My comment was more about you last part about the "involuntary" contributions, as if it was a bad thing.  

Would you have the same reservations if that $2B was invested in the CAF instead?


----------



## Halifax Tar (22 Apr 2021)

Altair said:


> As more women enter the workforce after giving birth the more affordable this becomes. if we get to Quebec workplace participation, and 13.6 billion more in economic activity is generated, I think it more or less pays for itself.

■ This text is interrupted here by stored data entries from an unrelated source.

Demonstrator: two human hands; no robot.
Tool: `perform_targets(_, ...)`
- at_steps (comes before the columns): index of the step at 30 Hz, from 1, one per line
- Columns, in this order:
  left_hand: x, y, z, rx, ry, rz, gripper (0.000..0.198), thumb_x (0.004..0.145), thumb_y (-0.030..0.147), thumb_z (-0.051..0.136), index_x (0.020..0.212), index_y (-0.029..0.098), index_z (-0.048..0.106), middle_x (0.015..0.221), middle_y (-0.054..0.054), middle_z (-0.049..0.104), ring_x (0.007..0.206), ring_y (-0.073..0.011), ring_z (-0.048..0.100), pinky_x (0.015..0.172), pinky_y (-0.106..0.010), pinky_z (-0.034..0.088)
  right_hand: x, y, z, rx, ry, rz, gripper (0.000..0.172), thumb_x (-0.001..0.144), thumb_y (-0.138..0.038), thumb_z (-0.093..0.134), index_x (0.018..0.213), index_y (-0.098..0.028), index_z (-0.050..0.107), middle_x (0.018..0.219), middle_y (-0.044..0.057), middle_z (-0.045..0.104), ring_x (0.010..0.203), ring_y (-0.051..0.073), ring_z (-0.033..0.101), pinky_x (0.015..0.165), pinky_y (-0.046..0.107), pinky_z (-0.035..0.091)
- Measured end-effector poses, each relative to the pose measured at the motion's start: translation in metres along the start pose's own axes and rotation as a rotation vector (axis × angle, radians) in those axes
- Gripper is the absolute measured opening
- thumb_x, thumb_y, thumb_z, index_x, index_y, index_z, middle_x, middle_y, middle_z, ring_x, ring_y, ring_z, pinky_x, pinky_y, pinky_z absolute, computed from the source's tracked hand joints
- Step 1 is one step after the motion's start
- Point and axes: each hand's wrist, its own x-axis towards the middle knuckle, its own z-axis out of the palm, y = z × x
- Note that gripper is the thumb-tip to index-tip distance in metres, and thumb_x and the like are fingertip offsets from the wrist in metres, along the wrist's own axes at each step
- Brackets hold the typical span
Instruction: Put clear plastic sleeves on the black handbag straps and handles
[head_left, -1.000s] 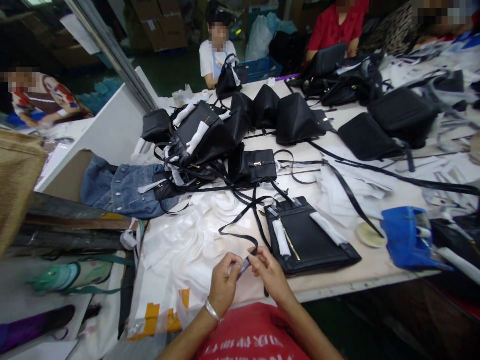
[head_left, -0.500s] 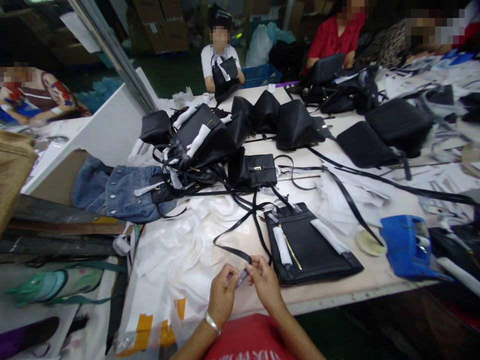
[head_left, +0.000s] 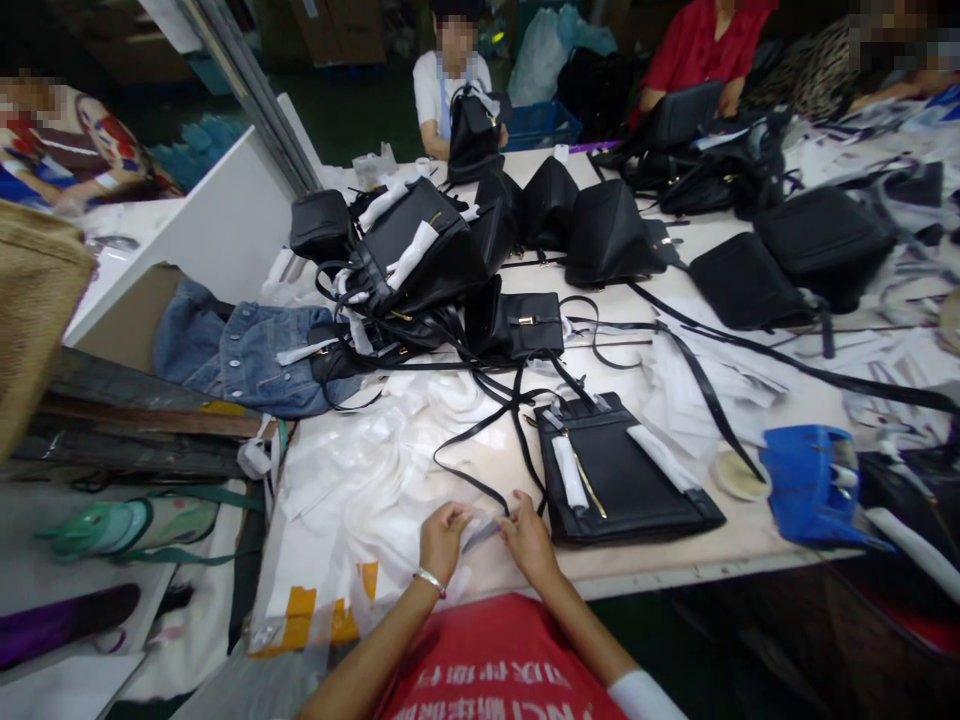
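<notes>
My left hand point(head_left: 442, 545) is closed in a pinch on one end of a thin clear plastic strip point(head_left: 478, 536) in front of my body. My right hand point(head_left: 529, 538) pinches the end of a narrow black strap point(head_left: 472, 478), close to the strip's other end. Fingertips hide exactly how strap and strip meet. The strap loops back over the table toward a flat black bag point(head_left: 630, 475) just right of my right hand. That bag has a gold zip point(head_left: 585, 475) and white paper wraps point(head_left: 664, 458) on it.
Several black bags point(head_left: 420, 245) are heaped farther back. White wrapping sheets point(head_left: 352, 480) cover the table's left front. A denim jacket point(head_left: 262, 350) lies at left; a blue plastic container point(head_left: 806, 485) and a round yellowish disc point(head_left: 739, 478) are at right. Co-workers sit beyond, one point(head_left: 454, 95) behind a bag.
My hands have moved apart, and the clear strip now stretches between them. My view has tilted slightly down. The co-worker across the table has shifted the black bag they hold.
</notes>
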Motion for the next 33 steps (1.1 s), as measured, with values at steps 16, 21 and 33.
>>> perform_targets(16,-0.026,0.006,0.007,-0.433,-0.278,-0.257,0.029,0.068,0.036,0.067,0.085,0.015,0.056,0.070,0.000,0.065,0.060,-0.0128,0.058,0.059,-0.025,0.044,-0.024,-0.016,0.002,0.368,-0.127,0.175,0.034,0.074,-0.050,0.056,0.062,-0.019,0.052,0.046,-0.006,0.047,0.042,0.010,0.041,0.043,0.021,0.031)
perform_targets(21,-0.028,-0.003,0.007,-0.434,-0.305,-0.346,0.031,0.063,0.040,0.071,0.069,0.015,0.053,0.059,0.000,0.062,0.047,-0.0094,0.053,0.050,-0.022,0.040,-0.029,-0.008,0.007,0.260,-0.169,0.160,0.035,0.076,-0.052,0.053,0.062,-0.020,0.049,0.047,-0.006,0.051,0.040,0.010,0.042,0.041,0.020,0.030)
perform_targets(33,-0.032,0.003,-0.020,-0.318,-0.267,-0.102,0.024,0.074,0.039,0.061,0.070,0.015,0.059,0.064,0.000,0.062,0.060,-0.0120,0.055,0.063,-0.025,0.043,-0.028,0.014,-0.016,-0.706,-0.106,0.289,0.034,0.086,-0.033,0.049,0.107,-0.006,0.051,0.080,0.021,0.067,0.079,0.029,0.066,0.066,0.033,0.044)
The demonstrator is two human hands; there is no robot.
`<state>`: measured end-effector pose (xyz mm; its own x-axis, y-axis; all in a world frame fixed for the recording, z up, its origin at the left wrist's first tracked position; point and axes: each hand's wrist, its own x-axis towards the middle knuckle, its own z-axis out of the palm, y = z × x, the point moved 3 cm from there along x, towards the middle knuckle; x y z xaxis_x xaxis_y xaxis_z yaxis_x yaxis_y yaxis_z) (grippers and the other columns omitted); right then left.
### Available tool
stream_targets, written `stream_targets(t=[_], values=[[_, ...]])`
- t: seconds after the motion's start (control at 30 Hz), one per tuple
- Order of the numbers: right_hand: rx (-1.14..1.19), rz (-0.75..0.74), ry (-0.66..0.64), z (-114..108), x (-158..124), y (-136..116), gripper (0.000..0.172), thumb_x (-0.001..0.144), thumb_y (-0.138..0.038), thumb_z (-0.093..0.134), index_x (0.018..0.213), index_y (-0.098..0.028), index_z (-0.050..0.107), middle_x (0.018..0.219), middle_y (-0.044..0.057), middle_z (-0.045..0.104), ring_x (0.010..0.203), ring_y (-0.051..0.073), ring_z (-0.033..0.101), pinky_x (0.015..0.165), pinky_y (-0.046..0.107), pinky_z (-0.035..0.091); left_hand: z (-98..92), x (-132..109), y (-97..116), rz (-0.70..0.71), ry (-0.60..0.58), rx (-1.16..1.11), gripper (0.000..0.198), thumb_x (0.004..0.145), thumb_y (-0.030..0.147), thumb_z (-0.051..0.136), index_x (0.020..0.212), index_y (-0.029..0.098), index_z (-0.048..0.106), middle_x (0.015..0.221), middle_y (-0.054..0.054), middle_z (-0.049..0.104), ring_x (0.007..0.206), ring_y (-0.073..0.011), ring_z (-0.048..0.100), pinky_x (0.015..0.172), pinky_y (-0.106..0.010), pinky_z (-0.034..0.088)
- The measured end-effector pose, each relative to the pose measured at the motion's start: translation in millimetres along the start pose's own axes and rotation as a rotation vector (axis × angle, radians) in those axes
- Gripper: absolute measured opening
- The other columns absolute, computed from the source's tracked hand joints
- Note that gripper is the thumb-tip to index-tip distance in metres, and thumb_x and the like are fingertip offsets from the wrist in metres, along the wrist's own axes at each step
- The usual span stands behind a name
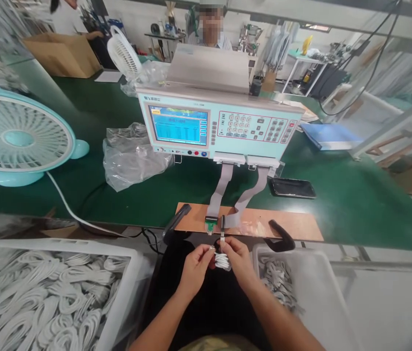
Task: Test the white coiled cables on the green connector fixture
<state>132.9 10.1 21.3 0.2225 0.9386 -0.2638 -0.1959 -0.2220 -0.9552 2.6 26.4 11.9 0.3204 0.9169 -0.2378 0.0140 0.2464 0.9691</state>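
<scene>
My left hand [195, 267] pinches one plug end of a coiled white cable [222, 261] just below a small green socket board [210, 224]. The cable's other plug is pinched in my right hand [238, 258], right under a second connector [222, 230]. Both sockets hang on grey ribbon cables [224, 183] from a pale blue cable tester [215, 124] with a lit screen. The coil hangs between my two hands, over my lap. A wooden board [301, 224] on the green table's edge carries the sockets.
A white bin [132, 273] of several coiled white cables stands at my left, another bin [311, 273] at my right. A pale blue fan [15, 139], a crumpled plastic bag [128, 156], a phone [292, 187] and black clamps [281, 236] are about. Another person sits behind the tester.
</scene>
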Motion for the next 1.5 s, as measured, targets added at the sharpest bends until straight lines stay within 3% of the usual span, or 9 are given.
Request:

Then I'm cool with it.  Just dont tax me any further, use what's already given.


----------



## Halifax Tar (22 Apr 2021)

SupersonicMax said:


> My comment was more about you last part about the "involuntary" contributions, as if it was a bad thing.
> 
> Would you have the same reservations if that $2B was invested in the CAF instead?


Involuntary meaning the Gov does not ask me for my money they take if before I get it. 

I don't give a sweet hoot where they put the GD money.  All I am saying is don't raise my taxes. 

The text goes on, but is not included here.